Every line of the listing must be repeated exactly.

(Data excerpt Opens)

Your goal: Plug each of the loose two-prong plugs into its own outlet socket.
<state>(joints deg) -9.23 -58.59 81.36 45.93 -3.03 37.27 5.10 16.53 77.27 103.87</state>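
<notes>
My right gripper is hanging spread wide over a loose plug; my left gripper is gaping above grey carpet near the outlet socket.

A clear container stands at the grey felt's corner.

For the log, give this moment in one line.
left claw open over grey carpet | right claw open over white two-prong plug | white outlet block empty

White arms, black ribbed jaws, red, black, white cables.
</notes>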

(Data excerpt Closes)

Exercise response –
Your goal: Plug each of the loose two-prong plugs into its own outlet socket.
<state>(joints deg) -9.23 -58.59 81.36 45.93 -3.03 37.27 5.10 16.53 77.27 103.87</state>
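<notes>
My right gripper is hanging spread wide over a loose plug; my left gripper is gaping above grey carpet near the outlet socket.

A clear container stands at the grey felt's corner.

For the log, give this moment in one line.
left claw open over grey carpet | right claw open over white two-prong plug | white outlet block empty

White arms, black ribbed jaws, red, black, white cables.
</notes>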

Nothing else is needed for the answer.